The description is front-loaded with the core purpose in the first sentence, followed by placement details and a usage tip. Both sentences earn their place by providing essential context without redundancy. It is appropriately sized for a simple mutation tool with two parameters.

Shorter descriptions cost fewer tokens and are easier for agents to parse. Every sentence should earn its place.

Completeness4/5

Given the tool's complexity, does the description cover enough for an agent to succeed on first attempt?

Given the tool's moderate complexity (mutation with idempotent behavior) and rich annotations covering safety and idempotency, the description is mostly complete. It adds placement behavior and tag discovery guidance. However, without an output schema, it doesn't describe return values (e.g., success confirmation or error details), leaving a minor gap in completeness.

Complex tools with many parameters or behaviors need more documentation. Simple tools need less. This dimension scales expectations accordingly.

Parameters3/5

Does the description clarify parameter syntax, constraints, interactions, or defaults beyond what the schema provides?

Schema description coverage is 100%, with clear documentation for both parameters (id and tags). The description does not add significant semantic details beyond the schema, such as format examples for id or tag naming conventions. It references bear-list-tags for available tags, which indirectly relates to the tags parameter but doesn't enhance schema-provided information. Baseline 3 is appropriate given high schema coverage.

Input schemas describe structure but not intent. Descriptions should explain non-obvious parameter relationships and valid value ranges.

Purpose5/5

Does the description clearly state what the tool does and how it differs from similar tools?

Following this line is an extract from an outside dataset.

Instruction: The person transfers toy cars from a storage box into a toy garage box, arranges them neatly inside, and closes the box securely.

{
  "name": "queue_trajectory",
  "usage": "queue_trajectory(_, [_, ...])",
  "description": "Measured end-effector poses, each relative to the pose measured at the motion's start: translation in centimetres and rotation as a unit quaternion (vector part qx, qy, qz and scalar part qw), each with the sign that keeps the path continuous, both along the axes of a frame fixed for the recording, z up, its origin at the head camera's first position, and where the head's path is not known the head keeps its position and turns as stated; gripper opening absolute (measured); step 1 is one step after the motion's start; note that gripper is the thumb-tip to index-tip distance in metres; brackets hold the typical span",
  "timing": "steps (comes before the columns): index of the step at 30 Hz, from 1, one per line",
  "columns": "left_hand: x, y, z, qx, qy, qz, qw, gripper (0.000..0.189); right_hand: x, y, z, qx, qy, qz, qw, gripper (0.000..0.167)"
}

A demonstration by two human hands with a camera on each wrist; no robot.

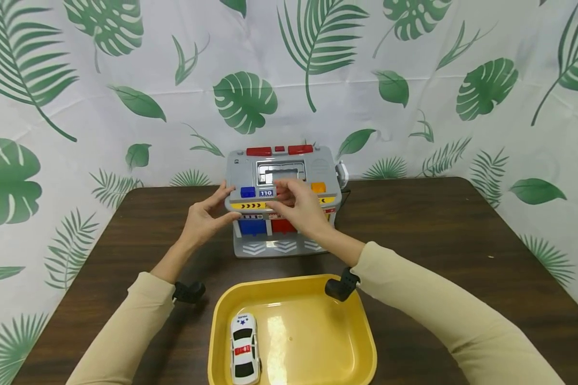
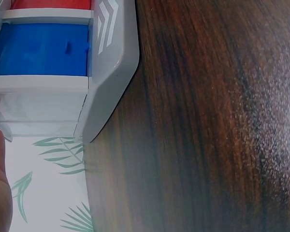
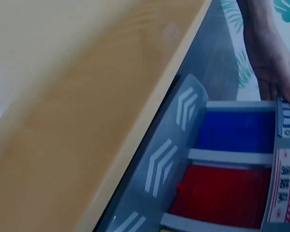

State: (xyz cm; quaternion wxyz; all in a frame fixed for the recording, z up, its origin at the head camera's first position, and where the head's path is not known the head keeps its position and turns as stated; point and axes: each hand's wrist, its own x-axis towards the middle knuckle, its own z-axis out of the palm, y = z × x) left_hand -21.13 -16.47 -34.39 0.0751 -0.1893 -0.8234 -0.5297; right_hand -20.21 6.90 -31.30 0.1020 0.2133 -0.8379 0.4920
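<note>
A grey toy garage (image 1: 289, 248) with red lights on top, a blue door (image 1: 253, 227) and a red door (image 1: 283, 226) stands against the patterned cloth. My left hand (image 1: 199, 220) holds its left corner, fingers on the upper edge and thumb at the front; in the right wrist view that hand (image 3: 273, 63) also shows on the blue-door end. Over the middle of the roof's front edge is my right hand (image 1: 301, 207), fingers loosely bent, thumb apart from them and nothing visible between. Whether its fingertips touch the roof cannot be seen.
A yellow tray (image 1: 366, 342) lies on the dark wooden table (image 1: 438, 256), in front of the garage. On the tray's left side is a white toy police car (image 1: 243, 350). A grey-white part (image 1: 342, 174) sticks out at the garage's right side.
</note>
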Motion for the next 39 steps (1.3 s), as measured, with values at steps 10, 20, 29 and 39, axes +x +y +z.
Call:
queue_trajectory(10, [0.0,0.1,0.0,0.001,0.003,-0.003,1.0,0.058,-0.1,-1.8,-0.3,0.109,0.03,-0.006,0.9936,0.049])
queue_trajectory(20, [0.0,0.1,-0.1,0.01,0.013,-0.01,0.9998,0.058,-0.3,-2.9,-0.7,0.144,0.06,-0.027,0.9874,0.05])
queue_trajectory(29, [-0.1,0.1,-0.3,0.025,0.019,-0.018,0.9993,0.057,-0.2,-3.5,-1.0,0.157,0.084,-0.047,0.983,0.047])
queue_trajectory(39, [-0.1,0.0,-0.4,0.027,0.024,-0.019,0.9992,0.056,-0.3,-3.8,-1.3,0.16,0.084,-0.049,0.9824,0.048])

The description clearly states the specific action ('Add one or more tags') and target resource ('to an existing Bear note'), distinguishing it from siblings like bear-delete-tag (removes tags) and bear-create-note (creates new notes). It also specifies the placement behavior ('Tags are added at the beginning of the note'), which further differentiates it from tools that might append tags elsewhere.

Agents choose between tools based on descriptions. A clear purpose with a specific verb and resource helps agents select the right tool.

Usage Guidelines4/5

Does the description explain when to use this tool, when not to, or what alternatives exist?

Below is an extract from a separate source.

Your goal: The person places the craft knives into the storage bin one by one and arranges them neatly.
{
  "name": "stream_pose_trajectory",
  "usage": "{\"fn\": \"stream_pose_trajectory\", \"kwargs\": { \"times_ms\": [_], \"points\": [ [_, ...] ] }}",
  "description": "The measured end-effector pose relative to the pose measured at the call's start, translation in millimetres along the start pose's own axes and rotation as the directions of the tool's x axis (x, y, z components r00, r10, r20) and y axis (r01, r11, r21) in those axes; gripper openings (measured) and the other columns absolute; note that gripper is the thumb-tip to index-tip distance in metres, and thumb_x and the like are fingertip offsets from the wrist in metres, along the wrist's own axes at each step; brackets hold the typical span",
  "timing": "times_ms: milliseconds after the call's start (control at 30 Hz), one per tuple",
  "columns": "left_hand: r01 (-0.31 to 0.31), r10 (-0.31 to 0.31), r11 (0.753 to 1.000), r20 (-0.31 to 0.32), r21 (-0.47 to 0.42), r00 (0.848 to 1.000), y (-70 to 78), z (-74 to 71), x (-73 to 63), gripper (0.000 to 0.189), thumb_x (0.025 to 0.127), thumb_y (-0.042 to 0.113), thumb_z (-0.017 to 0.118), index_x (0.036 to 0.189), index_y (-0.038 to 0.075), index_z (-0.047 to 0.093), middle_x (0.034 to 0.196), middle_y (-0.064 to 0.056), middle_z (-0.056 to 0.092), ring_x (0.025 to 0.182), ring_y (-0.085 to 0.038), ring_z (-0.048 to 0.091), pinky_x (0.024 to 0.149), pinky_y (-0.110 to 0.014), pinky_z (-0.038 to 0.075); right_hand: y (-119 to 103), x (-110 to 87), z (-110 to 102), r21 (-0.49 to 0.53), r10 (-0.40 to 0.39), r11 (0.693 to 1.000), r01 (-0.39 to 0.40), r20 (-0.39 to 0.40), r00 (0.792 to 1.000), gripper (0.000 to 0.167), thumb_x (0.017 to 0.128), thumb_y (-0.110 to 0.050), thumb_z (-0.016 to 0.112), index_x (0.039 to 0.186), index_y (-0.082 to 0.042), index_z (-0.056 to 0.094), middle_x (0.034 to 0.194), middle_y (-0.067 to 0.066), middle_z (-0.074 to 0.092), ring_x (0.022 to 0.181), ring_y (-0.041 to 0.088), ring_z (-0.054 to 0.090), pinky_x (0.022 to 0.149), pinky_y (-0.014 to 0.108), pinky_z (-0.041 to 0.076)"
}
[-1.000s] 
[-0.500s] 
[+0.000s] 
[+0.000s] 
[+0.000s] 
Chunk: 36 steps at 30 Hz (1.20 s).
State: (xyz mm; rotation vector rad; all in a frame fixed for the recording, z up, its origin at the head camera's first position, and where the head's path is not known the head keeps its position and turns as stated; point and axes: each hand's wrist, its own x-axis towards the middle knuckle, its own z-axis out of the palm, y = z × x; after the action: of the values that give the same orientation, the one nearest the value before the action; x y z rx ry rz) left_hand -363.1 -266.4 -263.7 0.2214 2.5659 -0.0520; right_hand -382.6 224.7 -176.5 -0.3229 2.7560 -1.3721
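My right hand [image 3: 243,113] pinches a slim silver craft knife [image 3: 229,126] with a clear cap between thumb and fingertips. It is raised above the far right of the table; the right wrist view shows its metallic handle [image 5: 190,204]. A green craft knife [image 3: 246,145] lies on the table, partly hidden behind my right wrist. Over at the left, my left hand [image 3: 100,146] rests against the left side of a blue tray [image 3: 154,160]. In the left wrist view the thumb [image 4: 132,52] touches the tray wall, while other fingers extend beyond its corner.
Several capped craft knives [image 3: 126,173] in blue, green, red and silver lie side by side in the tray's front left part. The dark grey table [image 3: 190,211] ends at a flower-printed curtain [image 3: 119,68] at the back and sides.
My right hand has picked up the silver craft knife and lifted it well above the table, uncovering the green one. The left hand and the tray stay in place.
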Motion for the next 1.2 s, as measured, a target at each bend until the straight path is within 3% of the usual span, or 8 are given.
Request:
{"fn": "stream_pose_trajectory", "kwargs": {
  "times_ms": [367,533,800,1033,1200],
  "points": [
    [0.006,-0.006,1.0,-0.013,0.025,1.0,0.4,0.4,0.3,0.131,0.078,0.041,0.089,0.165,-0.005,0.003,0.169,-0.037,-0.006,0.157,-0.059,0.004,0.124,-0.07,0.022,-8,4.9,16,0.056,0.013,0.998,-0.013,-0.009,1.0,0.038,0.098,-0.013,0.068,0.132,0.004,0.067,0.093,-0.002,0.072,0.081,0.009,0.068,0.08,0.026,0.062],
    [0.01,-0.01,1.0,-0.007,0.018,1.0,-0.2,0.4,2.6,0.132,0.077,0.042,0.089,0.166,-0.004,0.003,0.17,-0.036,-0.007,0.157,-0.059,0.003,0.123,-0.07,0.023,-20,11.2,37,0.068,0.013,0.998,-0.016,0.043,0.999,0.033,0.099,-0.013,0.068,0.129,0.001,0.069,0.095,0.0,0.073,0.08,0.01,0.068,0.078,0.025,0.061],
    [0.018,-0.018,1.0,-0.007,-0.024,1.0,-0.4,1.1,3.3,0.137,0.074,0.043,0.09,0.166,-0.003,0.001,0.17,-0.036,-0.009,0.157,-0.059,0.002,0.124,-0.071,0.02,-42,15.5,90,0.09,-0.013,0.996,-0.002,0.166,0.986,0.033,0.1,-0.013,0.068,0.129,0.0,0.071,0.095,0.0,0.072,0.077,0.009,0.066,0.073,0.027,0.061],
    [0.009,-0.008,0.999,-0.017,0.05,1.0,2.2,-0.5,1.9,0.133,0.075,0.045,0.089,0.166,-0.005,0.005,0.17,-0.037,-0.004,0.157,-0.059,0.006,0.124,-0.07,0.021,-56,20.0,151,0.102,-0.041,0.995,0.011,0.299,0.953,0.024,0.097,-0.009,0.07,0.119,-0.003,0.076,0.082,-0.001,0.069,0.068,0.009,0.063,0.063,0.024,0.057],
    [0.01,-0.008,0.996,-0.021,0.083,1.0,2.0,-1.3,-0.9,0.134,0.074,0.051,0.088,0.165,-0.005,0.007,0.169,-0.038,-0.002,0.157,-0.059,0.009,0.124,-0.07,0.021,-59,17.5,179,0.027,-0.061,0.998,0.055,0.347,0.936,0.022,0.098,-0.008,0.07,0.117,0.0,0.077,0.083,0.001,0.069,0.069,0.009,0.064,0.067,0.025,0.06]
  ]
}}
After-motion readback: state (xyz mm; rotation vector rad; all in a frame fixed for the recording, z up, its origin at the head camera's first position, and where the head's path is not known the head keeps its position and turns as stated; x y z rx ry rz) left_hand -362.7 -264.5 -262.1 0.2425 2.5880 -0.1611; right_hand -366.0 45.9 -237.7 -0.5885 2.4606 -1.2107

The description provides clear context for when to use this tool: for adding tags to existing notes, with a prerequisite to use bear-list-tags to see available tags. However, it does not explicitly state when not to use it (e.g., vs. bear-create-note for new notes with tags) or name alternatives like bear-delete-tag for removal, leaving some ambiguity in sibling differentiation.

Agents often have multiple tools that could apply. Explicit usage guidance like "use X instead of Y when Z" prevents misuse.